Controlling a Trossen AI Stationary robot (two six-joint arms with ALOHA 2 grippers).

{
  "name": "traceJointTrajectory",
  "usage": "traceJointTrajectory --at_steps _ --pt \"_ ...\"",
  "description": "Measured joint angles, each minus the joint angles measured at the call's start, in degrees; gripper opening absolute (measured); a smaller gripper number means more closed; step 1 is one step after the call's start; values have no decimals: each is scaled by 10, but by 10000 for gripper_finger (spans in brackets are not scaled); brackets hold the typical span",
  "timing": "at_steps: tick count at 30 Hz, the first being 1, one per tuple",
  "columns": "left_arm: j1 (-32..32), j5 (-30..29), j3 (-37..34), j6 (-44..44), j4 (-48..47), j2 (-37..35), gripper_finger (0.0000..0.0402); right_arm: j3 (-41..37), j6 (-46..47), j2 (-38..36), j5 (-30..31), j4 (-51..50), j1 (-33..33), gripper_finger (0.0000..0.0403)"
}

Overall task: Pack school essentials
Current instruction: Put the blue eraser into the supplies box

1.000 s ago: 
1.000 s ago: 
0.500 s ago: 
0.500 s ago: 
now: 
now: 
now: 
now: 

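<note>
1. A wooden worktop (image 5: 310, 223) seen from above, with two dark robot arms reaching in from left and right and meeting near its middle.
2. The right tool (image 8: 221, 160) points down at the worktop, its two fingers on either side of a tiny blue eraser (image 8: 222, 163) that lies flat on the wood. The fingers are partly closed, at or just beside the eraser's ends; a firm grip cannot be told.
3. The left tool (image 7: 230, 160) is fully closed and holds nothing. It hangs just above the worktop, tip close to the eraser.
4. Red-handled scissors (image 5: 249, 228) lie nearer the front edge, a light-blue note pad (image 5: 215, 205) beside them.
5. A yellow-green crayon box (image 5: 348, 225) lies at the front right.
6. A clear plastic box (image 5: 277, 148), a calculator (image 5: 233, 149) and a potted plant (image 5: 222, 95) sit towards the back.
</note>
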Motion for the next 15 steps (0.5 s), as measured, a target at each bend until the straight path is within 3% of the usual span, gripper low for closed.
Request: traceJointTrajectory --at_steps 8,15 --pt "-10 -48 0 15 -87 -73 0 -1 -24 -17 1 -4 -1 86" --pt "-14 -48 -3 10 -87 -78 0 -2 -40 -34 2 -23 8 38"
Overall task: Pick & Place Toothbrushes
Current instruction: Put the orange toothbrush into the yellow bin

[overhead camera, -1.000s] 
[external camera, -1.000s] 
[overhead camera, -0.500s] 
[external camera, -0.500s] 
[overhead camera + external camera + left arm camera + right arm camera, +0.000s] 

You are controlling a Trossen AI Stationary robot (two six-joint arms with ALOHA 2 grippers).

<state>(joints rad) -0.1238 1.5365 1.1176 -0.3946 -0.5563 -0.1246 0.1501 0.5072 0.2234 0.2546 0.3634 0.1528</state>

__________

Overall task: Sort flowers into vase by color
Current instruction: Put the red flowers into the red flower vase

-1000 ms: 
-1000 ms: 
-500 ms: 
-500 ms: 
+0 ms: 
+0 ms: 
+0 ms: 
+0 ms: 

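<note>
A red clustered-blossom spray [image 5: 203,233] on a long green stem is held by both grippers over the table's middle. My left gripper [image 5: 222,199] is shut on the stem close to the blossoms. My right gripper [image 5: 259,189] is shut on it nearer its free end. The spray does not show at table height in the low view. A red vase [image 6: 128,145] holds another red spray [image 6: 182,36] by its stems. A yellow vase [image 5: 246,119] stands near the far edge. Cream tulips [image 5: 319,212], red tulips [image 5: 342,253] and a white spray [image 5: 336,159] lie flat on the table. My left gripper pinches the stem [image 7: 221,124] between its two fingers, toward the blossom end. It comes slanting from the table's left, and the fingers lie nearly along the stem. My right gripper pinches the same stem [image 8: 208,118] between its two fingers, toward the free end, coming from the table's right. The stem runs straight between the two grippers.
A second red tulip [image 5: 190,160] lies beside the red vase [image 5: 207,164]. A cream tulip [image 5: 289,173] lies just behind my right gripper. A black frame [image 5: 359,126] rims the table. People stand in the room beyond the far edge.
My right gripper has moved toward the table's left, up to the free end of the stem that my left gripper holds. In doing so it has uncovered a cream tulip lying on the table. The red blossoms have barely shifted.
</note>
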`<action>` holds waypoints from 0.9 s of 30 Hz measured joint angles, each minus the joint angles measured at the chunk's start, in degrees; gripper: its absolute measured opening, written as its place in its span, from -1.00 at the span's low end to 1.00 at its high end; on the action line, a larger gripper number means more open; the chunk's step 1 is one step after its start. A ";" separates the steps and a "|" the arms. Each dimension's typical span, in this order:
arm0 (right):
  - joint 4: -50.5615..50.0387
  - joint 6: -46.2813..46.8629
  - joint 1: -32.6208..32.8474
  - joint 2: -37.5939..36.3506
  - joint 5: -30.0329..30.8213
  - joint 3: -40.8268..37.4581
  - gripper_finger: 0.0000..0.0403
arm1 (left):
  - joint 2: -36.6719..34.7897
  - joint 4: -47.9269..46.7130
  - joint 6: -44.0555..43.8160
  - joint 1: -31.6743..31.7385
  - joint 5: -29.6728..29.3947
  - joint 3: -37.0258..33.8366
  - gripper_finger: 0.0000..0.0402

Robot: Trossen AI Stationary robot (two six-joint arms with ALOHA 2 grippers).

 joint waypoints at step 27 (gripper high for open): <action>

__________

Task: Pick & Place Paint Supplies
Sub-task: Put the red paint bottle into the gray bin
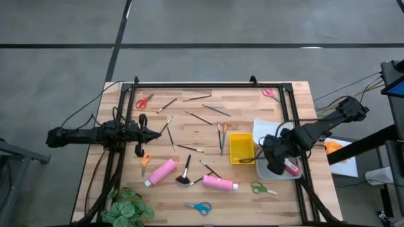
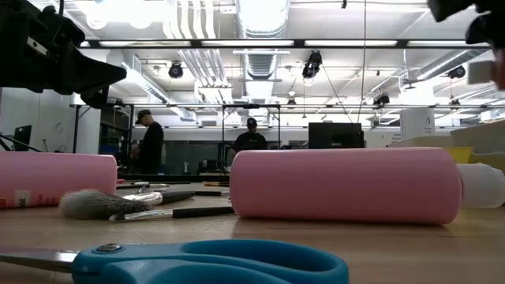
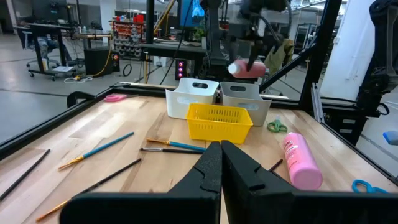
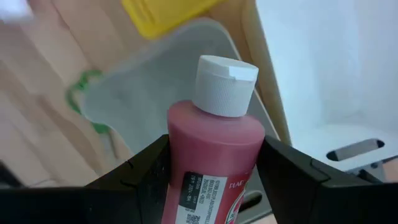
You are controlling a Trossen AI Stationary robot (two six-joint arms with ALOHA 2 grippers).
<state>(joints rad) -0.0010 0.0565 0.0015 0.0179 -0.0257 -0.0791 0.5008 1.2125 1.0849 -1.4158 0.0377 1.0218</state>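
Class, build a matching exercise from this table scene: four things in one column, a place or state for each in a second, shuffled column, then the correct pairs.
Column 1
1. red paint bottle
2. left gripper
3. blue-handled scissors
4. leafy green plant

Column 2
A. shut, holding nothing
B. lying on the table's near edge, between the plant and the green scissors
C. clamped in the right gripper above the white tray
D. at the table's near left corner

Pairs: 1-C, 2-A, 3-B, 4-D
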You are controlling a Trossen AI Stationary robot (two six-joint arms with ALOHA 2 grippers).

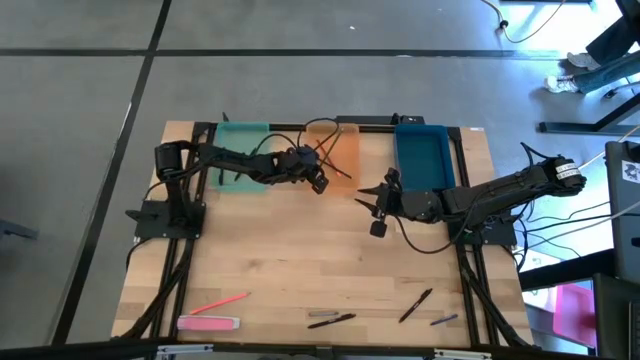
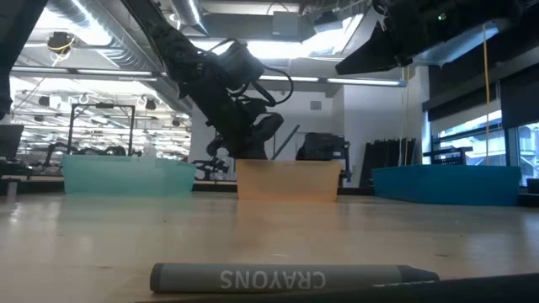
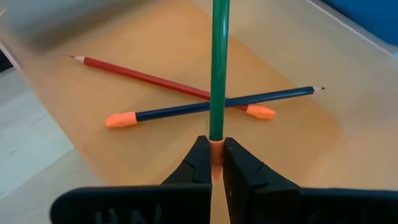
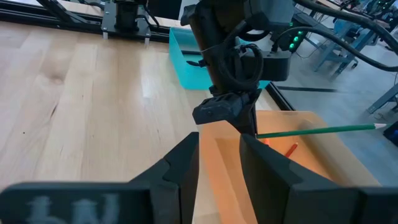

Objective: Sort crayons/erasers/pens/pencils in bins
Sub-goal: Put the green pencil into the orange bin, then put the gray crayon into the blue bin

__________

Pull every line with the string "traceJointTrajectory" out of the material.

  "name": "traceJointTrajectory",
  "usage": "traceJointTrajectory --at_steps _ --pt \"_ ...\"",
Request: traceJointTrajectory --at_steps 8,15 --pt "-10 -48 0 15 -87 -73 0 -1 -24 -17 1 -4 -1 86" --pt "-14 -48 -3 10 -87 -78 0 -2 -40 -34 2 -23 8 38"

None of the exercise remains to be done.